Notice of Privacy Practices

NOTICE OF PRIVACY PRACTICES

Effective Date: January 1, 2025

THIS NOTICE DESCRIBES HOW MEDICAL INFORMATION ABOUT YOU MAY BE USED
AND DISCLOSED AND HOW YOU CAN GET ACCESS TO THIS INFORMATION. PLEASE
REVIEW IT CAREFULLY.

Who We Are
Heart to Heart Midwifery is a licensed midwifery practice in the State of Minnesota, providing
prenatal care, home birth services, and postpartum care. We are committed to protecting the
privacy of your health information and complying with the Health Insurance Portability and
Accountability Act (HIPAA) and the Minnesota Health Records Act (MHRA).

Information We Collect
To provide you with quality care, we collect personal and health information including:
• Your name, address, date of birth, and contact information
• Medical history, pregnancy history, and health records
• Insurance and billing information
• Lab results, ultrasound referrals, and clinical notes
• Newborn health information

How We Use Your Information
We use your health information for the following purposes:
Treatment
We use your information to provide midwifery care, coordinate with other healthcare providers,
order lab work, make referrals, and ensure the health and safety of you and your baby.
Payment
We may use your information to bill your insurance company or health sharing ministry, process
payments, or work with our billing service (STM Billing, LLC) to manage your account.
Healthcare Operations
We may use your information for internal quality review, training, and to improve our practice.
We do not sell your information to third parties or use it for marketing without your written
consent.

Minnesota Law and Your Extra Protections
Minnesota law provides stronger privacy protections than federal HIPAA rules.
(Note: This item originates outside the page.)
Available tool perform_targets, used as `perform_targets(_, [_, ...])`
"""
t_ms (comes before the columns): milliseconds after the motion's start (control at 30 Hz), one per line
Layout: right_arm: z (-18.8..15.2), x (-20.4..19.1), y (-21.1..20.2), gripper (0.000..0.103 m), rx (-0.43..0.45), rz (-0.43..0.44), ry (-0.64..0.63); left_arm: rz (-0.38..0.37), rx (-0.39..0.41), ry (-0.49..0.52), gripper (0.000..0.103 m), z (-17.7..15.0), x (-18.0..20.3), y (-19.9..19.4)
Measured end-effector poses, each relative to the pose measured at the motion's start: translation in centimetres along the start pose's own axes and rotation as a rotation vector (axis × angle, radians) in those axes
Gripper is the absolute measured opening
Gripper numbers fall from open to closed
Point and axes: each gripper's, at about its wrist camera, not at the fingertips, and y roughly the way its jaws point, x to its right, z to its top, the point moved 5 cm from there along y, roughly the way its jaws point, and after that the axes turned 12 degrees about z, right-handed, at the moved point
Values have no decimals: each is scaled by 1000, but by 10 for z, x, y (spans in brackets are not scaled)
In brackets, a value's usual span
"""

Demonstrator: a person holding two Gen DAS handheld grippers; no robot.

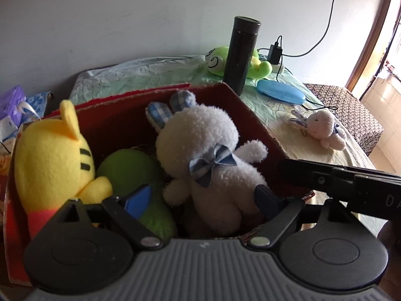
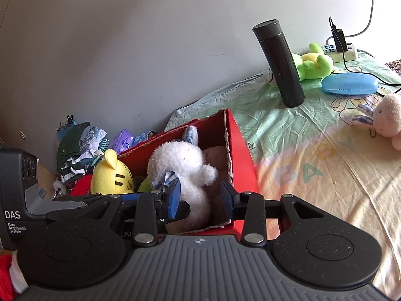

Under the
Minnesota Health Records Act, we will not share your health records without your written
consent except in the specific situations described in this Notice or as required by Minnesota
law. This means we obtain your written consent even for disclosures that HIPAA alone would
permit.

When We May Share Your Information Without Your Permission
In limited situations, we may share your information without your written consent:
• When required by law (such as mandatory reporting of certain communicable diseases)
• To prevent a serious threat to your health or safety, or the health or safety of others
• For public health activities required by law
• In response to a court order or legal process
• To a coroner, medical examiner, or funeral director as required by law

Business Associates
Certain third parties assist us in providing care and may have access to your information. These
include our billing company (STM Billing, LLC) and our patient portal provider. We require all
business associates to sign a Business Associate Agreement and protect your information in
compliance with HIPAA and Minnesota law.

Your Rights
You have the following rights regarding your health information:
Right to Access Your Records
You may request a copy of your health records at any time. We will respond within 30 days. A
reasonable fee may apply for copies.
Right to Request Corrections
If you believe your records contain an error, you may request a correction. We will review your
request and respond in writing.
Right to Know Who Has Seen Your Records
You may request an accounting of disclosures we have made of your health information for
purposes other than treatment, payment, or operations.
Right to Request Restrictions
You may ask us to restrict certain uses or disclosures of your information. We will honor
reasonable requests unless we are required by law to make the disclosure.
Right to a Paper Copy of This Notice

You may request a printed copy of this Notice at any time, even if you previously received it
electronically.

How to Contact Us With Questions or Complaints
If you have questions about this Notice or believe your privacy rights have been violated, please
contact us:
Heart to Heart Midwifery
1833 West US Hwy 2, Suite A, Grand Rapids, MN 55744
Phone: 218-999-7354
Email: hearttoheartmidwifery@gmail.com
You also have the right to file a complaint with the U.S. Department of Health and Human
Services:
Office for Civil Rights, HHS | 200 Independence Avenue, S.W., Washington, D.C. 20201
Phone: 1-877-696-6775 | Website: www.hhs.gov/hipaa
We will not retaliate against you in any way for filing a complaint.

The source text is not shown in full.